An effective teaching and learning in Concurrent and Parallel Programming (CPP) cannot be only based on theoretical lectures on process management and their concurrency, but on how to program with specific syntactical constructs included in concurrent programming languages and libraries. Currently, it is of paramount importance to include practical education on programming techniques that can provide scalability, speedup and performance to programs for today’s multi and many-core processors.

To learn many different parallel patterns and syntactical constructs in CPP is by no means an easy task for students, and thus they tend to avoid taking the courses on the subject or postpone for as long as possible. Current CSE University Curricula [16], however, recognize the importance of teaching such subjects early in CS or SE curricula, which would enable future IT professionals to exploit the parallel potential that multiprocessors now offer.

The use of patterns to teach parallelism is in line with new didactics for teaching CPP [2, 6, 16]. The GoF catalog [4] proposes a comprehensive set of design patterns in the domain of simple object-oriented software design. Our intention is for the parallel programming pattern (henceforth referred to simply as pattern) to resemble the parallel design pattern [12] by describing solutions to recurrent problems in the domain of parallel and distributed software systems.

However, there are several drawbacks to conduct teaching and learning based on patterns: lack of interoperability, since some patterns are highly dependent on the platform or memory models (STM, volatile, immortal, etc.); scalability issues, especially if big data structures need to be mapped onto multicore and many-core processor architectures; impossibility of quality and performance testing, as long as for checking patterns it is necessary to simulate the execution context of each used pattern within a program code that needs to be verified.

We dealt with these issues by defining a selected set of patterns for obtaining optimal scalable parallel software code. Our approach is based on a new method that involves blended learning [7], i.e., students can check/compile/run codes generated from this set of key patterns. The student’s work is supervised and evaluated by teachers aided by the Virtual Campus (Moodle supported) platform at our University. Students can therefore import program code into the programming language environment that they know and start working with the proposed pattern in order to produce correct program code. Each learning session is completed with a series of exercises to reinforce the students understanding of each pattern introduced.

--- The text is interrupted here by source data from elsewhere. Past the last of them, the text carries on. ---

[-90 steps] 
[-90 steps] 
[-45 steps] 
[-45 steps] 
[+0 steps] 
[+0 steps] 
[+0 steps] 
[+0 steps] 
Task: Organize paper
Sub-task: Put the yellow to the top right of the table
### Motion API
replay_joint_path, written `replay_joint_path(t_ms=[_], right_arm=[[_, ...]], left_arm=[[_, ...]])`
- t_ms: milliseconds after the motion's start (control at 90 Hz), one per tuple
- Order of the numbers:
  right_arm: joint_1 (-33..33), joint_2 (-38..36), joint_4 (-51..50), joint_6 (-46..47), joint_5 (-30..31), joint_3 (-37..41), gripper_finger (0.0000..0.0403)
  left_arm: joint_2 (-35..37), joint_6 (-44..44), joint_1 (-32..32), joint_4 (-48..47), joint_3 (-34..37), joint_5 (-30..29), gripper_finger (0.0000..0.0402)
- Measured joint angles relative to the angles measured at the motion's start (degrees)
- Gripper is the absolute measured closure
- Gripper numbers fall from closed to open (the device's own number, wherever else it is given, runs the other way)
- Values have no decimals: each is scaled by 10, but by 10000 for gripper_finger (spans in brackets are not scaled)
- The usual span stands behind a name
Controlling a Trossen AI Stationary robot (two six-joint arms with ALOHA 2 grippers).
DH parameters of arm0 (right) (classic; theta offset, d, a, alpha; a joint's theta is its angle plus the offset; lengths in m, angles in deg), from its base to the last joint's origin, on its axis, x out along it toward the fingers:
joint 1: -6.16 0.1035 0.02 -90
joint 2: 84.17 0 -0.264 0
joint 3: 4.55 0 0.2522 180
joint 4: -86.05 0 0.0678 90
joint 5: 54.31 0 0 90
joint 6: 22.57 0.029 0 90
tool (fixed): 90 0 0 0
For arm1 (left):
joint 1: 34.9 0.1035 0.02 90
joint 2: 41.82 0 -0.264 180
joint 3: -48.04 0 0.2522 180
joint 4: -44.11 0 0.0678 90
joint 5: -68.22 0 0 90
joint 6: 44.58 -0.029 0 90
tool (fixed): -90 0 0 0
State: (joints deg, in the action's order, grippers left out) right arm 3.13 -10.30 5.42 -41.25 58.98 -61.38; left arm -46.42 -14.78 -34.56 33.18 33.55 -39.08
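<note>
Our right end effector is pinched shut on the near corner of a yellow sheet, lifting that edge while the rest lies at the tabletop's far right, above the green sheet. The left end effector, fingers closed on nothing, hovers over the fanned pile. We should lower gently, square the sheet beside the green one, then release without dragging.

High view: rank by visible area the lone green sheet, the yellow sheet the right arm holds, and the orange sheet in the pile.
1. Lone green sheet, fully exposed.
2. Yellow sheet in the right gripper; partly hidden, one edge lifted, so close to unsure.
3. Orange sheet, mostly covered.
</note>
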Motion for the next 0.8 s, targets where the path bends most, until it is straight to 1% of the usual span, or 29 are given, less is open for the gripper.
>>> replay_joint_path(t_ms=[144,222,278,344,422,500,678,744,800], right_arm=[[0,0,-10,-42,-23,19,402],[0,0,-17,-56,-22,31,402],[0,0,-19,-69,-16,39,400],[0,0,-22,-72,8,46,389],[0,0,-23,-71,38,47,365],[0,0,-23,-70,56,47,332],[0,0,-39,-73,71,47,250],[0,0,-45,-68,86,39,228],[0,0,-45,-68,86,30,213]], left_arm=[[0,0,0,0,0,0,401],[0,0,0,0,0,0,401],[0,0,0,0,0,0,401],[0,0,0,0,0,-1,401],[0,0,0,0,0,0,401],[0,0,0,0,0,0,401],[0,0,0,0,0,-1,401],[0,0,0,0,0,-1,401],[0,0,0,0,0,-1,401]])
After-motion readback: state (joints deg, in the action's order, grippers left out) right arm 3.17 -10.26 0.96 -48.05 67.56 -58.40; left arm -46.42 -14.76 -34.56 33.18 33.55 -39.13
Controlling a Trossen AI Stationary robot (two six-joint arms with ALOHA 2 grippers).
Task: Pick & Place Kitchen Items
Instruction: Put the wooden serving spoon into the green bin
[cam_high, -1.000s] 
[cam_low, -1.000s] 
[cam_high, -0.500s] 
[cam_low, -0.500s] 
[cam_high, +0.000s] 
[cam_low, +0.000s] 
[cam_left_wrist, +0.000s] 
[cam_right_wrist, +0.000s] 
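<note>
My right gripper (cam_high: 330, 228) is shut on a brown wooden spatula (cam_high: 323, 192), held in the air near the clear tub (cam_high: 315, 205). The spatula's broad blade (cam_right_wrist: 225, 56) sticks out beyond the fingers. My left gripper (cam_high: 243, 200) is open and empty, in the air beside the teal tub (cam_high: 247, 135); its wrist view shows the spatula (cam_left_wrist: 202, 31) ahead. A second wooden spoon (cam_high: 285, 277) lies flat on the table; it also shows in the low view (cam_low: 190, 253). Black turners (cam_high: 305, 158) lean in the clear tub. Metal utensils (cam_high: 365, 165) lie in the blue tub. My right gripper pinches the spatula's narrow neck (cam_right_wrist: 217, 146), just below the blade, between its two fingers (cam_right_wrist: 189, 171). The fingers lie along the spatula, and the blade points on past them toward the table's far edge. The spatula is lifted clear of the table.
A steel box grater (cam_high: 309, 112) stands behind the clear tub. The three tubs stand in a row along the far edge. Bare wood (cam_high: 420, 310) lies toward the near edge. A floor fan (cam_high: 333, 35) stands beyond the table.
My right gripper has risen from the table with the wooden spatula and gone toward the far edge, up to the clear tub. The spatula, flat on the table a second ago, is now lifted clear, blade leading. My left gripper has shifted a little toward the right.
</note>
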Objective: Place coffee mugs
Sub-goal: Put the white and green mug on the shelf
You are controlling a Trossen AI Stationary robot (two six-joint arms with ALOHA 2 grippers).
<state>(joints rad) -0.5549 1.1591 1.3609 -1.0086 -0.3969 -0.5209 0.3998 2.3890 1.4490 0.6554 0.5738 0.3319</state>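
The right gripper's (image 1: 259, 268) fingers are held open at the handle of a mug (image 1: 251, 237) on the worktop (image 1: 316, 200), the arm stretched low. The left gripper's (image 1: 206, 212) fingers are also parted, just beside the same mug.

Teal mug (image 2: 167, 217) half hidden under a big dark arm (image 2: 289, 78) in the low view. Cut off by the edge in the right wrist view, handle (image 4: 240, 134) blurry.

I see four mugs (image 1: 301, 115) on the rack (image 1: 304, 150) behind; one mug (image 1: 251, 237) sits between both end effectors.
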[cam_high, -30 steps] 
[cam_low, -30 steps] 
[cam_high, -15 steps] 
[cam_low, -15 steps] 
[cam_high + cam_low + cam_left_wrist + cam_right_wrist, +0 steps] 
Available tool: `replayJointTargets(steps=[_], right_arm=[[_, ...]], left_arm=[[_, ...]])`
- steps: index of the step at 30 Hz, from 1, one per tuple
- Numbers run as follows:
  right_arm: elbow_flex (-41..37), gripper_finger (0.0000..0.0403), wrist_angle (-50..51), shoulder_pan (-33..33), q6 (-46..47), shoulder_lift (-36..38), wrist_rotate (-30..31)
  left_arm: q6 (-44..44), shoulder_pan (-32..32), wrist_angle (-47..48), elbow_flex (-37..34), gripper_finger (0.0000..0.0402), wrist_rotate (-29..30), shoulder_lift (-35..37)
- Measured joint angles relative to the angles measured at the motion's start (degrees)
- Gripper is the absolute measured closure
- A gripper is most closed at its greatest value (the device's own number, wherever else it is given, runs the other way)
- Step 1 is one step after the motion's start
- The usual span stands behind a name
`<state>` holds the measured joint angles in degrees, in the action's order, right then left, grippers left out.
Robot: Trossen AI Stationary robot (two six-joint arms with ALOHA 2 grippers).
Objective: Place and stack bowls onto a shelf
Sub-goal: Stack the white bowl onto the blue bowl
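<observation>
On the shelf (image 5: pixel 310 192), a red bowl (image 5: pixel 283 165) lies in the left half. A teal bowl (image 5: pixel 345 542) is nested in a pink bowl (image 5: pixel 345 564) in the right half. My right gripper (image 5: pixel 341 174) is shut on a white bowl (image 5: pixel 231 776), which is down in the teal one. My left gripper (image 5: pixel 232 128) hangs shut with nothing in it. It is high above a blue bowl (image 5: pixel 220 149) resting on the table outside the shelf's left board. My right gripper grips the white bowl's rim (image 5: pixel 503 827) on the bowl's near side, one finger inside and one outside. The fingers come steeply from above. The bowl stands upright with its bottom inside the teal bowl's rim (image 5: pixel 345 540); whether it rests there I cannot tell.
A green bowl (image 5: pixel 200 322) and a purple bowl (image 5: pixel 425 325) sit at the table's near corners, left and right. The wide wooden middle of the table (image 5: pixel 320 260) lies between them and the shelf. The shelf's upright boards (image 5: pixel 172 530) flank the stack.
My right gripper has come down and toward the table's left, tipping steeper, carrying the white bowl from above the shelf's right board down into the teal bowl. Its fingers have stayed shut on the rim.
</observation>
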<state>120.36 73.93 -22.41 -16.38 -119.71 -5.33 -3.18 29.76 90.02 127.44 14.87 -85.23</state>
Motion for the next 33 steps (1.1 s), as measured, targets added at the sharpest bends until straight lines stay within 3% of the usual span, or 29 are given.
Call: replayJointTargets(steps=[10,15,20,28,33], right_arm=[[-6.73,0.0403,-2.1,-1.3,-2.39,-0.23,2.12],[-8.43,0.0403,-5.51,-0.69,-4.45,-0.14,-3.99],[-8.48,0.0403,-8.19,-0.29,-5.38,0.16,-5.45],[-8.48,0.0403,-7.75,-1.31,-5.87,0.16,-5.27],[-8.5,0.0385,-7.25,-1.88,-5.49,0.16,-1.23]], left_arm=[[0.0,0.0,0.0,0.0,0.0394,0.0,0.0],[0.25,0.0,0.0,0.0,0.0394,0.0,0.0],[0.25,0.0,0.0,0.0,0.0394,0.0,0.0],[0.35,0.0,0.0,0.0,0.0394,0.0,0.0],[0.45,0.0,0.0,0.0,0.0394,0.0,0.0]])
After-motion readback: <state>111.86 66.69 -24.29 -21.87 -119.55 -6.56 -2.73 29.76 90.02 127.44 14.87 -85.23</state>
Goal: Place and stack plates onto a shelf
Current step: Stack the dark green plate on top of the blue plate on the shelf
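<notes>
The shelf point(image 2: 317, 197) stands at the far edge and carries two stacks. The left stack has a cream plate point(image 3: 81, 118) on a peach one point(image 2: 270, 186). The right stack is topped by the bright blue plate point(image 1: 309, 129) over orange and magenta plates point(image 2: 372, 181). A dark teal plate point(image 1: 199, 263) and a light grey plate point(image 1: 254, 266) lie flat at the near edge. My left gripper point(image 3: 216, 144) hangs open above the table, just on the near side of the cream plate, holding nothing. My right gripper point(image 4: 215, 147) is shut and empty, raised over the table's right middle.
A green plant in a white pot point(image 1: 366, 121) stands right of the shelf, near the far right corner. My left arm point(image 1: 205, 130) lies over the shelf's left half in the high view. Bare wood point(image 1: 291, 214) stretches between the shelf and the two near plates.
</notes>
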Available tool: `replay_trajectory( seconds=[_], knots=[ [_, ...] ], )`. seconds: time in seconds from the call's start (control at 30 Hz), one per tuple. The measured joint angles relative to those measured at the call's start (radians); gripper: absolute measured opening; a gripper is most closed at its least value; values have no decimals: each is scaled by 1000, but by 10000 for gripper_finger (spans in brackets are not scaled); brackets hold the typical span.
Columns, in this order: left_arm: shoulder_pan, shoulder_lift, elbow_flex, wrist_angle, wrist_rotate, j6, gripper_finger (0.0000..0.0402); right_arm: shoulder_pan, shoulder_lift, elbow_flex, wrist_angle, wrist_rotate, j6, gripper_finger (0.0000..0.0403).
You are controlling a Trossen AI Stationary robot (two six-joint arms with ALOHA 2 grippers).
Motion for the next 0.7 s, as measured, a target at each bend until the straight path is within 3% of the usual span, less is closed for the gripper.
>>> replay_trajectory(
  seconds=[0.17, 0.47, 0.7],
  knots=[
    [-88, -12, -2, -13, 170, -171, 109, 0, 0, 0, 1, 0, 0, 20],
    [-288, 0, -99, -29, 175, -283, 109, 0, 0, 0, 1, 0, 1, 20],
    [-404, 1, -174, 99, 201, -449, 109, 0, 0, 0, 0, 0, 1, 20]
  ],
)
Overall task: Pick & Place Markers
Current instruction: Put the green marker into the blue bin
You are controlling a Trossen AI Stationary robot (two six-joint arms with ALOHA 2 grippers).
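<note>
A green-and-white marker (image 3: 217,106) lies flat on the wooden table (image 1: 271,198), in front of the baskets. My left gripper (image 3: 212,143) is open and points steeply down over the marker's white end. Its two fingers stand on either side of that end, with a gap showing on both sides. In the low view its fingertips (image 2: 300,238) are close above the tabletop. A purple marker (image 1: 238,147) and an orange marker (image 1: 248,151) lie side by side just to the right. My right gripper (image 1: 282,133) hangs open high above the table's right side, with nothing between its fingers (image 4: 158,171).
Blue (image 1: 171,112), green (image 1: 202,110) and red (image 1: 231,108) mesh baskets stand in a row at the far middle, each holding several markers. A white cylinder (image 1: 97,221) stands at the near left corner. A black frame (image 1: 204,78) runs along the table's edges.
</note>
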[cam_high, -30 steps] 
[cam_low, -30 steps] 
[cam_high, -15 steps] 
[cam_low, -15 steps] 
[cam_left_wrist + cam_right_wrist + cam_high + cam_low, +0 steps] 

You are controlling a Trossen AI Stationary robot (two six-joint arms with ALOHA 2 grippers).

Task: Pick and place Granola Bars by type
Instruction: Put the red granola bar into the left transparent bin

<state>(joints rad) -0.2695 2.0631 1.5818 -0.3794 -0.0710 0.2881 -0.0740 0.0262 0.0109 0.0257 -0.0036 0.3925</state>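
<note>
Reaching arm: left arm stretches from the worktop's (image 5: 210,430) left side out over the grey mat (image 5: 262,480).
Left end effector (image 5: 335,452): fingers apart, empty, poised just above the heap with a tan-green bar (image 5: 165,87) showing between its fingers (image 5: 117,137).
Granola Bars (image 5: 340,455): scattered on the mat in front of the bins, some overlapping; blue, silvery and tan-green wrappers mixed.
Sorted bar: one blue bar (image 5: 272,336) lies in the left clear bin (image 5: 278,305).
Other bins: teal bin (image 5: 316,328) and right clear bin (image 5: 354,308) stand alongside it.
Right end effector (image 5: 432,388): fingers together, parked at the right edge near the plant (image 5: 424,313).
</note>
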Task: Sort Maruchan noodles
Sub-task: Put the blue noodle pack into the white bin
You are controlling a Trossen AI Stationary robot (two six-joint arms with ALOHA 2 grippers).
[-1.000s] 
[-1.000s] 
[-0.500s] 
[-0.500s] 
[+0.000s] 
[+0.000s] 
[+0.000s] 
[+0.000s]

The paper concludes with an evaluation of the satisfaction degree of students on the pilot course on concurrency, parallelism and real-time programming that we taught over the last three years. As result of the teaching experience, our model has been suggested for application to other courses on programming by the officers in charge of educational issues at the University of Cádiz, and is in process of implementation as a Massive Open Online Course (MOOC).

The paper is organized as follows: Sect. 2 examines the didactical objectives of the course; Sect. 3 details the suggested teaching model and its development in practical tasks and student assignments; Sect. 4 describes the most important patterns in the set selected for the study; Sect. 5 details how the experiment was evaluated and results analyzed; and finally, Sect. 6 outlines the conclusions reached and future work to be developed.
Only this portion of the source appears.